Il Senato, nel citato emendamento, ha stravolto il disegno governativo. Mentre da un lato ha escluso che le norme modificabili dei titoli I, II, III e V debbano riguardare esclusivamente la forma di Stato, la forma di governo e il bicameralismo, dall’altro ha addirittura esteso l’oggetto delle possibili revisioni alle «disposizioni della Costituzione o di leggi costituzionali strettamente connesse ». Così facendo, il Senato ha talmente ampliato la sfera delle possibili riforme costituzionali da rendere non solo dubbia la possibilità che le future leggi di revisione possano essere effettivamente omogenee e autonome dal punto di vista del contenuto, come previsto dall’art 4 comma 2 del ddl, ma ha finito per trasformare, di fatto, il potere di revisione del Parlamento repubblicano in un eversivo potere costituente. È infatti indubbio che, alla luce di quanto disposto dal ddl come emendato, il Parlamento potrebbe modificare l’intero impianto dell’ordinamento della Repubblica.
Di qui l’auspicio che la Camera, ai primi di settembre, modifichi il ddl, da un lato ripristinando l’originario testo del Governo (che, per quanto discutibile, lo era assai meno di quello emendato dal Senato), dall’altro, eliminando quanto meno l’ambiguo (e pericoloso) accenno alla modifica della “forma di Stato”.
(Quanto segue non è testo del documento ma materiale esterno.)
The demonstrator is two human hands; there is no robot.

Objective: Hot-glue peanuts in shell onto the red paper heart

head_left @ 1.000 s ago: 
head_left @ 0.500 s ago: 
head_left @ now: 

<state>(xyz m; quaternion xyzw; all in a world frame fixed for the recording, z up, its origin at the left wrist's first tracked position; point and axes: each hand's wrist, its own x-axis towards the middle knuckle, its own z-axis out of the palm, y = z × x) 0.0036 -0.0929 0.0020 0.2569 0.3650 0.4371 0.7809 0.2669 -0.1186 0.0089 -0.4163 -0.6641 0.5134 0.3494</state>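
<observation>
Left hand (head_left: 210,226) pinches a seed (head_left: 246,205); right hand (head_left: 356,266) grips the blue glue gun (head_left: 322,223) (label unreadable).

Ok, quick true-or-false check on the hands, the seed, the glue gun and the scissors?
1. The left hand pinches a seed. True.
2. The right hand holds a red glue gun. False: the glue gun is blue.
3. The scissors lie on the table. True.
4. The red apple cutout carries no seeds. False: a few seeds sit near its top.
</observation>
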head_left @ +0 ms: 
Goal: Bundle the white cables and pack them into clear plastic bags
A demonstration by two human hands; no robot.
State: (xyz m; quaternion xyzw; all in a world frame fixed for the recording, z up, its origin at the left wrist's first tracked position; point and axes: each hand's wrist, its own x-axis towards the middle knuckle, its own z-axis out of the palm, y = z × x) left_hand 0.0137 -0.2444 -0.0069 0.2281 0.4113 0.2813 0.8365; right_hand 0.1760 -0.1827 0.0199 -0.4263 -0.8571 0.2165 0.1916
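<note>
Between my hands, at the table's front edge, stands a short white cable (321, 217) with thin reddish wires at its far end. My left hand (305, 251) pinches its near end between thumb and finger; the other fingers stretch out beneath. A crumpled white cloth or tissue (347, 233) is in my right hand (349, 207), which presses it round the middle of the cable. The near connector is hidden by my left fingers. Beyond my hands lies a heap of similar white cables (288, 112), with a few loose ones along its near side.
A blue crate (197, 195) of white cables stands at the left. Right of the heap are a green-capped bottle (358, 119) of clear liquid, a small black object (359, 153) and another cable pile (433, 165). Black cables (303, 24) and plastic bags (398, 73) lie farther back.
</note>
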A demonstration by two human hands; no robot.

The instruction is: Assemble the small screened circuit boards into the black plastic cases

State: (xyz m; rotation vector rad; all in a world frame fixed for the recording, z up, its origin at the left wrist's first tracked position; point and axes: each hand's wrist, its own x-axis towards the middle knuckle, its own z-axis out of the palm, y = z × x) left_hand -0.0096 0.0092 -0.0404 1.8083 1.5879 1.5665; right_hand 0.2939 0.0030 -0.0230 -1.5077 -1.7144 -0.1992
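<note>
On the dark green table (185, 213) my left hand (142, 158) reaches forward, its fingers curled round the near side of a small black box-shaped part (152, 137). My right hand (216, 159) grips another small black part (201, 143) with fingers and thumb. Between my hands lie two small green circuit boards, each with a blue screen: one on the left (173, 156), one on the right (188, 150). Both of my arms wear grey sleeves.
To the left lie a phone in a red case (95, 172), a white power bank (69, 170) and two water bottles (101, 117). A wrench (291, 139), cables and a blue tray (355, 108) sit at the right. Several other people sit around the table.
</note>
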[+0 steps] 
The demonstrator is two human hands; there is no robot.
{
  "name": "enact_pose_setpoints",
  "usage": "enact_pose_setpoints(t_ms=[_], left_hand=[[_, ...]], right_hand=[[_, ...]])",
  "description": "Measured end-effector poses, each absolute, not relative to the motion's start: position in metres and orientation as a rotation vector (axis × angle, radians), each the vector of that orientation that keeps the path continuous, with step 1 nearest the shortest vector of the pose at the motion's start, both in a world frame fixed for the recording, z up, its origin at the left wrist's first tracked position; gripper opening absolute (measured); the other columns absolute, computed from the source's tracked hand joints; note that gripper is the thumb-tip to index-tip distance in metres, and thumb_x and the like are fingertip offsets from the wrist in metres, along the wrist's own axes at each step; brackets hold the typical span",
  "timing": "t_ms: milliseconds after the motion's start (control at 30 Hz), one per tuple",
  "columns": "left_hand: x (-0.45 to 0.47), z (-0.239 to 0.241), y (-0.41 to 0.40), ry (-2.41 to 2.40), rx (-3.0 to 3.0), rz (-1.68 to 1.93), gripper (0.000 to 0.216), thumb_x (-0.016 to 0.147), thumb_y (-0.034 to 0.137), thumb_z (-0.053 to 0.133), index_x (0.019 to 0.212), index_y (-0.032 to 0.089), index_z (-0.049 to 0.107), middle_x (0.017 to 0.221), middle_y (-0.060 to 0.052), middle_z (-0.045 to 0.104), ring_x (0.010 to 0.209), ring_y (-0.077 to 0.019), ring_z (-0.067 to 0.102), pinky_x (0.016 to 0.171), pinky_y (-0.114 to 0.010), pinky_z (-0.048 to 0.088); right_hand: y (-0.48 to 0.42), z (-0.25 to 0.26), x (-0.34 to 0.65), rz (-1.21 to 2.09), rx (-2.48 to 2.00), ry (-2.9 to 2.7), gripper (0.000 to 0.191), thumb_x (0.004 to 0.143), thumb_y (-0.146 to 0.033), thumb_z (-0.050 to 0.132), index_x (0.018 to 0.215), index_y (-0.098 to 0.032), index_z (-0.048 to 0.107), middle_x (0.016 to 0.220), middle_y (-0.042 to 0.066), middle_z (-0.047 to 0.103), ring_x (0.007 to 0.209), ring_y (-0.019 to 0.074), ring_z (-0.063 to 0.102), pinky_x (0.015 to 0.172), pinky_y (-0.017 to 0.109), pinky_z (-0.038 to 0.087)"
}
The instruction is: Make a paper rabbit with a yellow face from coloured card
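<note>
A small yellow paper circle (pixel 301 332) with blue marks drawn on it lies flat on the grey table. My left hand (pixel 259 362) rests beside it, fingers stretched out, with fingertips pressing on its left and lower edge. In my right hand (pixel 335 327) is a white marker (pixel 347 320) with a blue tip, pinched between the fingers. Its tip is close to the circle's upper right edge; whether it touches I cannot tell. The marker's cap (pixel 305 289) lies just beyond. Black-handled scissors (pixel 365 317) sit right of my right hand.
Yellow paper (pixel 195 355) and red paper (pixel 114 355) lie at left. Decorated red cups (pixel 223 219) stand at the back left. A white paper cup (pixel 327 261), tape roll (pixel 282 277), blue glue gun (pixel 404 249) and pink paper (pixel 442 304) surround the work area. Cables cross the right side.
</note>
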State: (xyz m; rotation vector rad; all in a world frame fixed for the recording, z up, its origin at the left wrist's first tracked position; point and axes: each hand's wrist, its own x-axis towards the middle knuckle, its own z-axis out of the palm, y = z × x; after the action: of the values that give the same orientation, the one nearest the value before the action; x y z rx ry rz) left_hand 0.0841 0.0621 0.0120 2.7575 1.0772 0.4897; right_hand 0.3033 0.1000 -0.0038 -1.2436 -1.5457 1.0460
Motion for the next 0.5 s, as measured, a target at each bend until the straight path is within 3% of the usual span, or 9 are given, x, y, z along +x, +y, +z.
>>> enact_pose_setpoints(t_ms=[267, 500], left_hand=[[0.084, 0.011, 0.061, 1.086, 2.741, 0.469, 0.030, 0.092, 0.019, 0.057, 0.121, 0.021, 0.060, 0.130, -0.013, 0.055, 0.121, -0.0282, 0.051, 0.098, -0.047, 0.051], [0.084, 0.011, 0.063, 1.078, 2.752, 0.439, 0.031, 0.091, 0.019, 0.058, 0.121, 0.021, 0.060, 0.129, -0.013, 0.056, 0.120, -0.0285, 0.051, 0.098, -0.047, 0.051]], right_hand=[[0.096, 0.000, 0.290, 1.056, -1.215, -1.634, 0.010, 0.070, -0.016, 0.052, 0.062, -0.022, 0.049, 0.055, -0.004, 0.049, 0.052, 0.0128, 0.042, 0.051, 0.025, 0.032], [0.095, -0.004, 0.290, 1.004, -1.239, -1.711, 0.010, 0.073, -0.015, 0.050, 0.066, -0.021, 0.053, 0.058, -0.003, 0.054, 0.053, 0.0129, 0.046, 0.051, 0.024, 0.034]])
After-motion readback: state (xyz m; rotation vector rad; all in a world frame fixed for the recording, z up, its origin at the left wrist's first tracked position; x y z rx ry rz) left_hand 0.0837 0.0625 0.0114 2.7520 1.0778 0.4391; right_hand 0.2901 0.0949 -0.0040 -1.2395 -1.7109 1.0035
C’è però un altro rilievo che si collega al precedente. Agli osservatori più attenti la scelta sottesa al ddl di modificare contestualmente la forma di Stato, la forma di governo, il bicameralismo e il numero dei parlamentari era subito parsa intimamente contraddittoria sia con la natura emergenziale del Governo Letta sia con l’urgenza di approvare quanto meno la legge elettorale e le leggi costituzionali di riforma del bicameralismo perfetto e del numero dei parlamentari. Se questa tesi – sostenuta anche da Ezio Mauro su queste pagine sin dallo scorso febbraio – fosse stata seguita, ora forse ci troveremmo a metà strada nell’approvazione di almeno un paio di importanti leggi di revisione costituzionale.
Avendo invece il Governo e le forze politiche deciso di seguire la via dell’approvazione di una procedura speciale – necessaria per modificare nel contempo materie tanto differenti tra loro (il che l’art. 138 non consente) – la conseguenza è che la presentazione dei singoli disegni di legge costituzionale non potrà avvenire prima dell’approvazione del ddl cost. n. 813, e cioè non prima della fine dell’anno. A meno che, con un improvviso ravvedimento, il Governo, abbandonata – definitivamente o ad hoc – la via della procedura speciale, approvi al più presto il disegno di legge di riforma del bicameralismo (se non anche altri), seguendo la procedura – semplice, sicura e legittima – dell’art. 138.